ChiaTool
========
``ChiaTool`` is the primitive CHIA uses to allow an **AI
agent** to orchestrate control of the flow. Where ``chia_remote(...)`` creates a node that your flow
dispatches programmatically — a programmatic edge in the task graph — a ``ChiaTool`` stands up an
`MCP `_ server on a worker that an *agent* can
call on its own initiative. That is an **agentic edge**: you give the agent a
set of tools and a prompt, and the agent decides which tools to call, when, and
with what arguments. This page explains the MCP concepts the tool layer leans
on, walks through a tool's lifecycle, shows how tools attach to an agent, and how
to define your own tools.
.. contents::
:local:
:depth: 2
A few MCP concepts
------------------
CHIA tools speak the `Model Context Protocol `_
(MCP), the open standard agents use to discover and call external tools over
HTTP.
- **Tool (method)** — a single callable the agent can invoke, with a name and a
docstring/type signature. The agent reads those to decide *when* to call the
tool and *how* to fill in its arguments, so a tool method's docstring is part
of its interface, not just documentation.

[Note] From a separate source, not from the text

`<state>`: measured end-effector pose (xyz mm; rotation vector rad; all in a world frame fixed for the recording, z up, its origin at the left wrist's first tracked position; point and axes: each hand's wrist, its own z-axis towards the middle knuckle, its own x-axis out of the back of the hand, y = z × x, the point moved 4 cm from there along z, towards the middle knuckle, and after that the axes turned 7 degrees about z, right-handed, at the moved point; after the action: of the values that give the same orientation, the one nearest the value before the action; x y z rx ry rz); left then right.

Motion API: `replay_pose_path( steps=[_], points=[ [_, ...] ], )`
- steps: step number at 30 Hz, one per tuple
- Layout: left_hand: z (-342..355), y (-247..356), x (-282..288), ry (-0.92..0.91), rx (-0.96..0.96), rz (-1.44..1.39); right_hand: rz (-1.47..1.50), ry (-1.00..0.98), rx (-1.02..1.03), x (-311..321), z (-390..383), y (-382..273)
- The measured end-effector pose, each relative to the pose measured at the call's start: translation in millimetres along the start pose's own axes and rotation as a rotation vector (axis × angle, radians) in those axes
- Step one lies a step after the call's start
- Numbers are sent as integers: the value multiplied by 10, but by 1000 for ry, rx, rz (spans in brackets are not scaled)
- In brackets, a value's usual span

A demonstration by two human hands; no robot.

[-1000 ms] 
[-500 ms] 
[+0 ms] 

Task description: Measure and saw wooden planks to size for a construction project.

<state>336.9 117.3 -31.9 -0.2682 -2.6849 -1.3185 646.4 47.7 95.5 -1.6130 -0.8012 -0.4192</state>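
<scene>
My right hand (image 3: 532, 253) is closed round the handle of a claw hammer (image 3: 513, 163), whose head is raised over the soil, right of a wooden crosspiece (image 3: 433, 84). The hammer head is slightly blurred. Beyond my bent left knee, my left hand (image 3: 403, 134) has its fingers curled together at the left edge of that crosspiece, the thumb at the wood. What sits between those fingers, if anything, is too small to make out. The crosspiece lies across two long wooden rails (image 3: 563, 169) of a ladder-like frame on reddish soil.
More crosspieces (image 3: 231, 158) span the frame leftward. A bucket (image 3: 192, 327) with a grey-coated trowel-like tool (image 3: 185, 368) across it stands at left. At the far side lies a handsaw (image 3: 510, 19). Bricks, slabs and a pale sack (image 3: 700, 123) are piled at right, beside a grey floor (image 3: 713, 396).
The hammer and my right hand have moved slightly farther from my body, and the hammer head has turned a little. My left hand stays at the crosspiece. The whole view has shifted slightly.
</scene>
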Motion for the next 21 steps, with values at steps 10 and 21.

- **Tool server** — a small HTTP server (FastAPI + uvicorn) that hosts one
``ChiaTool``'s methods and speaks MCP. CHIA deploys it onto a worker as a Ray
**actor** so it persists across many agent calls (see
:doc:`/user_guides/chia_function` for the actor/worker vocabulary). Its MCP
endpoint is::
http://{host}:{port}/{name}/mcp
- **Resources / placement** — like a node, a tool server is pinned onto a worker
that advertises the resources it needs. You pass these as ``task_options`` (see
:ref:`tool-placement`), so the agent's bash tool lands on, say, the worker that
holds a Chipyard checkout.
Anatomy of a tool
-----------------
CHIA provides a library of ready-made tools and a base class,
:mod:`chia.base.tools.ChiaTool`, for writing your own. A tool is a plain Python
**class** that subclasses ``ChiaTool``, bundles the tool's configuration and
state, and registers one or more **methods** as the callable tools the agent
sees.
:mod:`chia.base.tools.BashTool` is a representative example: it gives an agent a
bash interface to the worker it is deployed on. The class holds the working
directory and registers a single ``run_command`` method:
.. code-block:: python
class BashTool(ChiaTool):
def setup(self, work_dir="/"):
self.work_dir = work_dir
self.mcp.add_tool(self.run_command, name=f"{self.name}_run_command")
def run_command(self, command: str) -> str:
"""Run a bash command and return combined stdout/stderr."""
... # runs in the container
bt = BashTool(name="bash", work_dir="/home/", task_options={"resources": {"chipyard": 1}})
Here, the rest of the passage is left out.